Always be prepared... to quit... your job.

May 05, 2015, 03:59 PM

Always be prepared to quit your job!

[ View as Word Document]

My philosophy to work is a bit different than perhaps many others'. I will work longer, under far more pressing duress and against more intransigent difficulty than many other people are prepared to contemplate facing against. I also am not amongst the victim-survivor class who tend to view a job as a desperately needed life raft, without which they would immediately die.

In the modern world we live in, it is all the more important not to view your job as a necessary prison or a fenced in time locked inhumane work camp. If you're employed by someone, in fact you are not merely an employee, you are a provider of a needed service. Your boss is your primary client. They are not by any means your lord and master, but rather someone who buys a product or service. They are someone who has bought into you, and what you can provide for them.

If you do the work you do for nothing other than to avoid being fired, counting down the hours, ever in fear of your vehement boss shouting at you, your life is additionally probably very, very, highly stressful.

You, as an individual, probably have a very different approach to clients however.
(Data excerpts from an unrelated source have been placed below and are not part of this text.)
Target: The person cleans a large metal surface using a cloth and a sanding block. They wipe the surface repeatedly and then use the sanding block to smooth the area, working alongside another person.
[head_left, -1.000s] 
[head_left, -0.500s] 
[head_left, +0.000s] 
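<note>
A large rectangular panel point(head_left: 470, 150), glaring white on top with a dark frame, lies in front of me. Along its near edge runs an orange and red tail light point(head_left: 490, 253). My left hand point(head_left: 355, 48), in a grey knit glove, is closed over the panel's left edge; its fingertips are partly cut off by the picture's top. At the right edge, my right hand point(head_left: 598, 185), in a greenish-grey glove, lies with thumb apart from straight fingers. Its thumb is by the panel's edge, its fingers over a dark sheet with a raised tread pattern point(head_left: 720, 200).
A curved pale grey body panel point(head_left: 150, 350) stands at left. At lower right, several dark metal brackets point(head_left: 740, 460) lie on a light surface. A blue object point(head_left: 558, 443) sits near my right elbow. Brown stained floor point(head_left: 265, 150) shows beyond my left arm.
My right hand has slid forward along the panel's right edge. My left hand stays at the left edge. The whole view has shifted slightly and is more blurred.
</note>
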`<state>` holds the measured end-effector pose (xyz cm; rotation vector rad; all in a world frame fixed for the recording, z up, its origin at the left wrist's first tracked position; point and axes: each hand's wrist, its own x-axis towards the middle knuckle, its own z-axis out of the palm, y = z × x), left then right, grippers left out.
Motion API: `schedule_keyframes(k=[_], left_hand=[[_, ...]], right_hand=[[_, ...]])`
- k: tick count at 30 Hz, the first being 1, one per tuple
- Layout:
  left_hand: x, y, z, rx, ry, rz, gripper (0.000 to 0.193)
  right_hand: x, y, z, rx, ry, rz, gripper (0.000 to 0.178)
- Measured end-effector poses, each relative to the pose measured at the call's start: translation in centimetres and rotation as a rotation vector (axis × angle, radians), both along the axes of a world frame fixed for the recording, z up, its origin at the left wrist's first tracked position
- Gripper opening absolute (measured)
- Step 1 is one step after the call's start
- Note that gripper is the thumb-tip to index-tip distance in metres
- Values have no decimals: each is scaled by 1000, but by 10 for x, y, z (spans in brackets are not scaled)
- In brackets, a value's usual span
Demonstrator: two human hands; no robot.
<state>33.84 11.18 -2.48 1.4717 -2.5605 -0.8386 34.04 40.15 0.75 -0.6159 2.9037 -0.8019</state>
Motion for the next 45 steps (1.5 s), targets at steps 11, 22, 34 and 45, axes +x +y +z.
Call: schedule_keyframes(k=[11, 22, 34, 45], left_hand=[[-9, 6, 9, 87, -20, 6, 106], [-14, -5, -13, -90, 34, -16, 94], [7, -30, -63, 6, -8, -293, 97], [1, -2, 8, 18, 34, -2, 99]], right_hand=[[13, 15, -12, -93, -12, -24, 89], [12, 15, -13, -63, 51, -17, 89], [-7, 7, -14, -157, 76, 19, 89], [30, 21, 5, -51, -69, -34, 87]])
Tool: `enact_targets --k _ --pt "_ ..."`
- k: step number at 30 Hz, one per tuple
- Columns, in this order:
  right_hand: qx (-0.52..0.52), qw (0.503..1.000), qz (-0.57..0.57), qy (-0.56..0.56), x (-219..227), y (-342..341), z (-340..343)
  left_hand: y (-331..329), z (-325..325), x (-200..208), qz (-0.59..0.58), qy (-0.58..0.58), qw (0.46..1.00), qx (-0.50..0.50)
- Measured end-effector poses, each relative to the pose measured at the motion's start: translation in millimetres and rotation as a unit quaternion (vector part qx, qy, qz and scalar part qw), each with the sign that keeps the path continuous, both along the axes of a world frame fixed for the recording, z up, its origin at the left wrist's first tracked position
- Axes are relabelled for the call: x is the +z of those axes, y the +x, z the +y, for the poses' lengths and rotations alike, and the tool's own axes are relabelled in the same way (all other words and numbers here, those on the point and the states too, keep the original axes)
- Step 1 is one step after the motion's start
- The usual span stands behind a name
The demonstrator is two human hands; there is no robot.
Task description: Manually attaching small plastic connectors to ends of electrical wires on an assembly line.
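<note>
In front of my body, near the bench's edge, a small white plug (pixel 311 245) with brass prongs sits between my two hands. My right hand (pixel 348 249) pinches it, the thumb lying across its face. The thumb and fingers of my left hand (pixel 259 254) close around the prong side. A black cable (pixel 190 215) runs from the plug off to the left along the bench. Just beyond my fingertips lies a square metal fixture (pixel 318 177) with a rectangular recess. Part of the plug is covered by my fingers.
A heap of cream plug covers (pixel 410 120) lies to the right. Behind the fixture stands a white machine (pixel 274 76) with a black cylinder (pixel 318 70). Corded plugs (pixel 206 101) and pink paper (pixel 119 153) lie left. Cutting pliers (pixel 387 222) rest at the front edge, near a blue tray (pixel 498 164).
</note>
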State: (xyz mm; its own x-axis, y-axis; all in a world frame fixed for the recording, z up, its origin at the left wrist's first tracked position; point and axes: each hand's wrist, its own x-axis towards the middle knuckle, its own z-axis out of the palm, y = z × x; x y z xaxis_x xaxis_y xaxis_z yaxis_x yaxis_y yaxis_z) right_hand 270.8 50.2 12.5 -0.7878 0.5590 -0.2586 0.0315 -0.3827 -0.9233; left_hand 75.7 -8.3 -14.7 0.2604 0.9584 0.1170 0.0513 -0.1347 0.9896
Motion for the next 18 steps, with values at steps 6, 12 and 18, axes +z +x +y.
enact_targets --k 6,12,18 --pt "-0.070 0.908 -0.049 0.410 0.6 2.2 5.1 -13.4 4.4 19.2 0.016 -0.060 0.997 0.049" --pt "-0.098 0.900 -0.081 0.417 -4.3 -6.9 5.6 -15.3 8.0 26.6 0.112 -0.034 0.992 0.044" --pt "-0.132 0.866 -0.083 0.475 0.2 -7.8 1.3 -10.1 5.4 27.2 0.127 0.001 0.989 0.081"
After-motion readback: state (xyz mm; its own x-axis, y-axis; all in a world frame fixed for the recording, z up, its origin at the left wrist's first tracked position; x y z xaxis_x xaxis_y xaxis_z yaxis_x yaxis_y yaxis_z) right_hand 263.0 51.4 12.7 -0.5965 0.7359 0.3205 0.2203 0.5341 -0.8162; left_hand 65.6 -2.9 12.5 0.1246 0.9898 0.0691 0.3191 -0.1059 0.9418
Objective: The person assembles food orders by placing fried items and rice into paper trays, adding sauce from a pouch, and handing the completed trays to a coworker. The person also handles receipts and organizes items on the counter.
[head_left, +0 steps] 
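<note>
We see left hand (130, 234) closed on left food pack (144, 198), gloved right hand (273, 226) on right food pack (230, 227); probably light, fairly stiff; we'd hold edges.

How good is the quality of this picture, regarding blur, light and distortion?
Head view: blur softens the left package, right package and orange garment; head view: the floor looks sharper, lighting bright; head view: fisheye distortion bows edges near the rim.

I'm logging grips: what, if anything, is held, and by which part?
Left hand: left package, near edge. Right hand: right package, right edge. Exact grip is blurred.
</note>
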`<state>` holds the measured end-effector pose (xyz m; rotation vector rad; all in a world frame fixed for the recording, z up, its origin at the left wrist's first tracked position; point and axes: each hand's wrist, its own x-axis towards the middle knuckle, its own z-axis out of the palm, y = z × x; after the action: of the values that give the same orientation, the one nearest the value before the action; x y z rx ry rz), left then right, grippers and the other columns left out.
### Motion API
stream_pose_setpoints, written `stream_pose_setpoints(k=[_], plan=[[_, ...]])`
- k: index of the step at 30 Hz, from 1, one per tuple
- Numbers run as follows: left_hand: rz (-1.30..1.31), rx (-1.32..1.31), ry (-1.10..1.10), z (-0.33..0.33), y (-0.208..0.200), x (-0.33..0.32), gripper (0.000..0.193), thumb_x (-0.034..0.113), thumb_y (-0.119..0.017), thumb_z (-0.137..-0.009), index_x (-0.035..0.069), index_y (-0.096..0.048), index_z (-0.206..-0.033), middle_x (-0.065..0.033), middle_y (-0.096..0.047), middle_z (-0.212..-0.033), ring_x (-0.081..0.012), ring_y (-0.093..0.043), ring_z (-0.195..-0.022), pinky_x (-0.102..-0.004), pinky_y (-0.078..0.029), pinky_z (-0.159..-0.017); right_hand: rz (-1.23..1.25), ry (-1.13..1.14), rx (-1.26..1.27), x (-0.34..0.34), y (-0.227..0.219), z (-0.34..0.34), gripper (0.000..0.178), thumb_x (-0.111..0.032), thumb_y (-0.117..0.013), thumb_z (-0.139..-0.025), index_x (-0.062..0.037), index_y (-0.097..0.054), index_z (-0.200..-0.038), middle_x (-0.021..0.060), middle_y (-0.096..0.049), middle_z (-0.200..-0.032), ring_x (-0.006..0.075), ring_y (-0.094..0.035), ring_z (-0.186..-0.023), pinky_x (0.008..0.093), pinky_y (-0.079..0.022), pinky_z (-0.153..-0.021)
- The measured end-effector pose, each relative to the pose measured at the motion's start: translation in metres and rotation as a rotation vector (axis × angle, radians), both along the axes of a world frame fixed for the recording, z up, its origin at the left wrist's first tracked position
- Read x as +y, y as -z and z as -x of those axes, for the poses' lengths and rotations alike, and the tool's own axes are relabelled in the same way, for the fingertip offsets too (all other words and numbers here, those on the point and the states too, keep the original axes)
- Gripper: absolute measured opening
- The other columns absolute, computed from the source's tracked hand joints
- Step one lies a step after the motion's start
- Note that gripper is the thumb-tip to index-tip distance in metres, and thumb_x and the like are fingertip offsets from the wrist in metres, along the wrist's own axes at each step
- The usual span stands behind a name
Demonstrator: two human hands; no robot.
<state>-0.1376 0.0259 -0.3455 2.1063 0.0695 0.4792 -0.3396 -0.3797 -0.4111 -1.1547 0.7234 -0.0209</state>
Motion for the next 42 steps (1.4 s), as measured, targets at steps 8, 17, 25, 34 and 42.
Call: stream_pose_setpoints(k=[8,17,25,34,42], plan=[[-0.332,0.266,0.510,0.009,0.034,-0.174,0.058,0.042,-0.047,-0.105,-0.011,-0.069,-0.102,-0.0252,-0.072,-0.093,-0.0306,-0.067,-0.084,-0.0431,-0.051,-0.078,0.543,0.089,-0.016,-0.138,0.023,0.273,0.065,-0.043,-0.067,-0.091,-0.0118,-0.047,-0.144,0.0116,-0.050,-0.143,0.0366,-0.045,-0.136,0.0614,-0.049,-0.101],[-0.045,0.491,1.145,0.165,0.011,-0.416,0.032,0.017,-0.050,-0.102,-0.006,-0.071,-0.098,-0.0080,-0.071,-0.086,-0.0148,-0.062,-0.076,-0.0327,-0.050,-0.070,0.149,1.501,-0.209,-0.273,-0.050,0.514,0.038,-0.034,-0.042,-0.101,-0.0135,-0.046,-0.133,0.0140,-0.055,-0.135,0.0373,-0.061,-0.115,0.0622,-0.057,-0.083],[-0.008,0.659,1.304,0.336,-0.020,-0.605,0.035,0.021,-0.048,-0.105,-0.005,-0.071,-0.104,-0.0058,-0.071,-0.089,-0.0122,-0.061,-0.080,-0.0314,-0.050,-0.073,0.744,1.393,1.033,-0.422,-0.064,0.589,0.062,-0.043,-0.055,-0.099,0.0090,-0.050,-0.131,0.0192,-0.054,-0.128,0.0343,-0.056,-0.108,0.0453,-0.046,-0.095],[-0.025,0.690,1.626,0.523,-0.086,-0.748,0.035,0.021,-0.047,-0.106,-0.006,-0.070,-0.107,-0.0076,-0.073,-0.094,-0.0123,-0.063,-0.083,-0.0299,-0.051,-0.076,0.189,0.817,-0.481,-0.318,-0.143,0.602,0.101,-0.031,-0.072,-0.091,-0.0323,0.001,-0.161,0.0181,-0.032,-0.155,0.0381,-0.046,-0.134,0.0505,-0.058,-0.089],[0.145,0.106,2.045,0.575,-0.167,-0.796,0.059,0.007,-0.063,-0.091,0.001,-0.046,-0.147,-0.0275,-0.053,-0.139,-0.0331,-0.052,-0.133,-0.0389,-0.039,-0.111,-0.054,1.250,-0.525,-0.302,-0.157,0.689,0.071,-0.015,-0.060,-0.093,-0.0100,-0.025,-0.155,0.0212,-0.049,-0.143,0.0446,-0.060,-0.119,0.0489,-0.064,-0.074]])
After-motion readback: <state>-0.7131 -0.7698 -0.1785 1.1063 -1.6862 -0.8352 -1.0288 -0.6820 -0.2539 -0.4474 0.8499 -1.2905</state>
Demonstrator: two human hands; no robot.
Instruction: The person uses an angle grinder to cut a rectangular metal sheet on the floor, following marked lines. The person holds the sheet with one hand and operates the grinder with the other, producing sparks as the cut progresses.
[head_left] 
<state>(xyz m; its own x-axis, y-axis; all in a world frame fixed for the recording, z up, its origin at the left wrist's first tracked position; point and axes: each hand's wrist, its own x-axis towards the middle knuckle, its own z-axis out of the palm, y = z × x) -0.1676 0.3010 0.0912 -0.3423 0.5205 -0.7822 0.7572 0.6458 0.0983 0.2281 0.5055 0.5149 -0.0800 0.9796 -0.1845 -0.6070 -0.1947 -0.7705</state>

Do you fear a client shouting at you? Does their raising their voice feel like the rug is being pulled out from under you, is the floor quickly approaching your unprotected face? Probably not. You probably also have a much higher tolerance for inappropriate behaviour from a client. They are not your life raft, you're not desperate to please them with sacrifice in the fruits of fear.

A job is a wonderful thing and it is something very hard to find for many people. However, if you view your work as a survivor's-only-option-life-raft, to be selfishly guarded and held onto for every moment, you're likely to treat it with the same divine fear, and under the same God forsaken stress as a shipwreck survivor might treat their last chance log rolling on the death besotted waves.

I personally believe that God put me where I am today. It might be bumpy seas or clear skies. Either way that log which is floating in the ocean, my job, is not my last chance of salvation. The stress of your job might leave you every day: crying out in your head 'I quit, I quit', and along with that 'I am certain today is the day I will be fired'. You will not drown if you are fired. You're not a survivor on the ocean, clinging on for dear life to a small splinter riddled piece of wood.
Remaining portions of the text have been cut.